Klinger, E. (2007). Class schedule study of UMM faculty teaching loads. Focus on Faculty, 9 (2), Web Publication at www.morris.umn.edu/academic/fclt/Newsletter/Newsletters/news_letter_spring07.html .
ABSTRACT: An analysis of UMM class schedules during five academic years suggests that UMM teaching loads have increased in both number of credits taught (mostly after 1970) and sections taught (mostly after 1999). Because of incomplete information and other factors, this analysis is only an approximation and is appropriate only for comparisons between years rather than between academic units or faculty members. It is subject to numerous qualifications. It presumably understates effective increases in teaching loads because it excludes other important changes in expectations of faculty activity. Link: www.morris.umn.edu/academic/fclt/Newsletter/Newsletters/news_letter_spring07.html
Klinger, E. (in press, 2008). Daydreaming and fantasizing: Thought flow and motivation.
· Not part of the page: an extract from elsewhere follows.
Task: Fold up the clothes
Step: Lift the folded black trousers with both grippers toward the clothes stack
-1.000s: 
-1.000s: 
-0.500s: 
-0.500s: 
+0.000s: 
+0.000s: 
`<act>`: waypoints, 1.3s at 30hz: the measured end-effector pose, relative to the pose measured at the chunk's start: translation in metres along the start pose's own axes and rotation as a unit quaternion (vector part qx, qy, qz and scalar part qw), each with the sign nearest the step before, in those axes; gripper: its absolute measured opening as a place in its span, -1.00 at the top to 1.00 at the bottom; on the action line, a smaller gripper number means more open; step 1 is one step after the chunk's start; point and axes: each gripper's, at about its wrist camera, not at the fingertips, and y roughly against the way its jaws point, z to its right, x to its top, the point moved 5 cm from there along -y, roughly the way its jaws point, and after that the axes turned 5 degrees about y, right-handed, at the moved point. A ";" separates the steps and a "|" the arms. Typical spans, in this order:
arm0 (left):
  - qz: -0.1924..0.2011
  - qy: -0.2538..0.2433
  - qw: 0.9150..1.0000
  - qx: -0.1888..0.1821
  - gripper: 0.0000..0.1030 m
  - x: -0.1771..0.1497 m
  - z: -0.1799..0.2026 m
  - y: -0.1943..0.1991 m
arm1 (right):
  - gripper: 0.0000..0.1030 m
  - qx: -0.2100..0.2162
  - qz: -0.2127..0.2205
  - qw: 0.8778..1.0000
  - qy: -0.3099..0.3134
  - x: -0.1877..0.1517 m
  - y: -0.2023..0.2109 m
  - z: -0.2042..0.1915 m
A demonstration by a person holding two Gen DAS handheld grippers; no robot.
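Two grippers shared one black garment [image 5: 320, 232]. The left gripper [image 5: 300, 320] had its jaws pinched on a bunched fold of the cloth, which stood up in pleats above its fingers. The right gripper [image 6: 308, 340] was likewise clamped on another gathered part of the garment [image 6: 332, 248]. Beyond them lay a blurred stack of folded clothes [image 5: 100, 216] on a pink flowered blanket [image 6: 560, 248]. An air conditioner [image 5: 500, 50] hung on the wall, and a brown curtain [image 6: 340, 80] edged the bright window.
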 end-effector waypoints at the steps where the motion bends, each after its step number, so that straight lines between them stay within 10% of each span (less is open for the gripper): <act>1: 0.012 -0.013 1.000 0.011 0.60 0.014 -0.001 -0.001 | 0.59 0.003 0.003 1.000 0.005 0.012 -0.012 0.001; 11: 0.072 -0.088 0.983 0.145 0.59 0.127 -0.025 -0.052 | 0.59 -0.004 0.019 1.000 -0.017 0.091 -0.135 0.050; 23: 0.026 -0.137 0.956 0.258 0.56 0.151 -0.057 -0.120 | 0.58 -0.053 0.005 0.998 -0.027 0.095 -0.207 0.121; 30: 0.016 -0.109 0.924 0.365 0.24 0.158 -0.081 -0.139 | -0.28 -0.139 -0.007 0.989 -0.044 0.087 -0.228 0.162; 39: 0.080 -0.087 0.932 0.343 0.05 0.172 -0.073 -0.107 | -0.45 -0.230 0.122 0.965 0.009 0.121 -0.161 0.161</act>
In K. Markman, B. Klein, and J. Suhr (Eds), Handbook of imagination and mental simulation. New York : Psychology Press.
ABSTRACT: Daydreams constitute a default form of mental processing while people are awake and not using all of their mental capacity for instrumental work. Their content is determined by the confluence of their current concerns—the latent brain processes that form the substrates for goal pursuits—and goal-related cues, whether external or internal. Because brains give processing priority to cues related to goal pursuits, daydreams compete for attention with tasks at hand. If concerns are particularly pressing and emotionally laden, daydreams may intensify to take the form of worry and rumination. Daydreams are part of a mental process that continues through sleep. They appear to serve a planning function, one consequence of which is that daydreams advance goal pursuits insofar as they include not only desired outcomes but also the challenges and steps on the path to goal attainment. One hazard of this planning function is that sexually or criminally deviant daydreams may maintain motivation and mold action plans for deviant actions. Another hazard is that rumination that is devoid of effective planning and problem-solving is likely to deepen and prolong depression. However, normal positive daydreaming is not a risk factor for psychopathology.
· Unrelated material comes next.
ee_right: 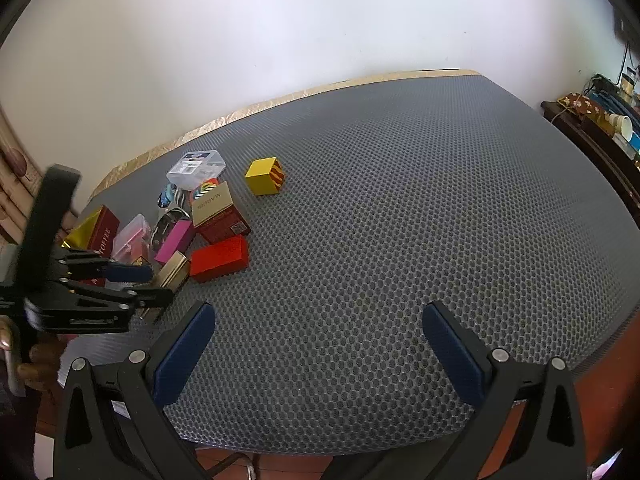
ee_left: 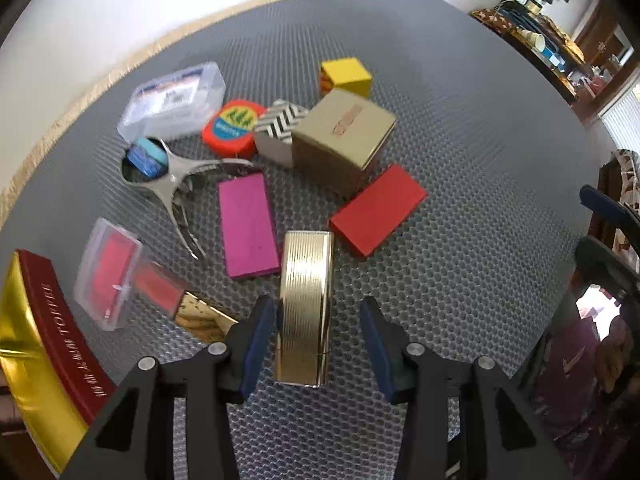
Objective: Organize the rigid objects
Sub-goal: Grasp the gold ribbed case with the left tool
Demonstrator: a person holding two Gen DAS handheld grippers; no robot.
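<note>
A ribbed gold case [ee_left: 306, 304] lies flat on the grey honeycomb mat [ee_left: 460, 160], pointing away from me. My left gripper [ee_left: 318, 304] straddles its near half. The left pad [ee_left: 260, 344] sits close against the case, and mat shows between the case and the right pad [ee_left: 376, 344]. In the right wrist view the left gripper [ee_right: 160, 284] reaches in from the left over the same gold case [ee_right: 174, 270]. My right gripper [ee_right: 318, 312] is open wide above bare mat, with nothing between its fingers.
Beyond the case lie a magenta block [ee_left: 248, 228], a red block [ee_left: 378, 208], a gold box [ee_left: 344, 136], a yellow cube [ee_left: 346, 76], a chevron box [ee_left: 276, 128], an orange tape measure [ee_left: 230, 126], clear plastic boxes [ee_left: 174, 100] and a metal tool [ee_left: 176, 184]. A red-and-gold toffee box [ee_left: 52, 328] lies at the left.
</note>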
Sellen, J. L., McMurran, M., Cox, W. M., Theodosi, E., & Klinger, E. (2006). The Personal Concerns Inventory (Offender Adaptation): Measuring and enhancing motivation to change. International Journal of Offender Therapy and Comparative Criminology, 50, 294-305.
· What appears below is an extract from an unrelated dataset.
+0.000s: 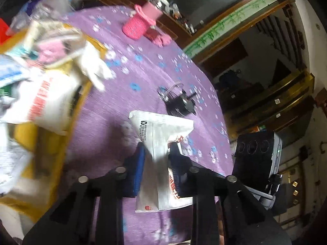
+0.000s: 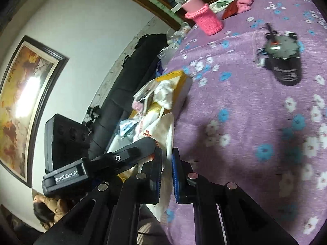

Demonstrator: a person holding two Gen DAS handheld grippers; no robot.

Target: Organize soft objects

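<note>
In the left wrist view my left gripper (image 1: 157,150) is shut on a white paper bag (image 1: 161,128) with red print. The bag is pinched between the blue pads (image 1: 138,163) and lifted over the purple flowered tablecloth (image 1: 143,75). In the right wrist view my right gripper (image 2: 168,155) is shut on a thin white bag edge (image 2: 168,134) at the table's left rim. The left gripper (image 2: 148,145) reaches into the same heap of bags beside it. A yellow box (image 1: 96,45) (image 2: 179,77) is stuffed with white bags and pink cloth.
A pink knitted bottle sleeve (image 1: 137,26) (image 2: 206,22) and a pink cloth (image 1: 161,39) (image 2: 246,2) sit far across the table. A black round gadget with a wire loop (image 1: 180,106) (image 2: 285,65) lies mid-table. A black sofa (image 2: 132,71) and a seated person (image 2: 47,210) are at the left.
</note>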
ABSTRACT: Measuring offenders' motivation for treatment is important for selection and monitoring treatment engagement, yet few psychometrically robust measures of motivation exist. The Personal Concerns Inventory (PCI) was developed to assess motivation to change in people with addictive behaviours. It focuses on identifying goals in a wide variety of life areas, and two profiles have consistently been identified—adaptive and maladaptive. This study aimed to adapt the PCI for use with offenders and assess its suitability. Following amendment, 11 men serving prison sentences were interviewed using the PCI (Offender Adaptation, OA). Personal concerns related to self-change, and partner, family, and relationships were most commonly identified. Scores suggested that offenders show adaptive and maladaptive profiles, similar to those previously identified. The PCI (OA) has promise for use with offenders, although the issue of whether the PCI (OA) is better viewed as a measure of motivation or a motivational enhancer remains for further research.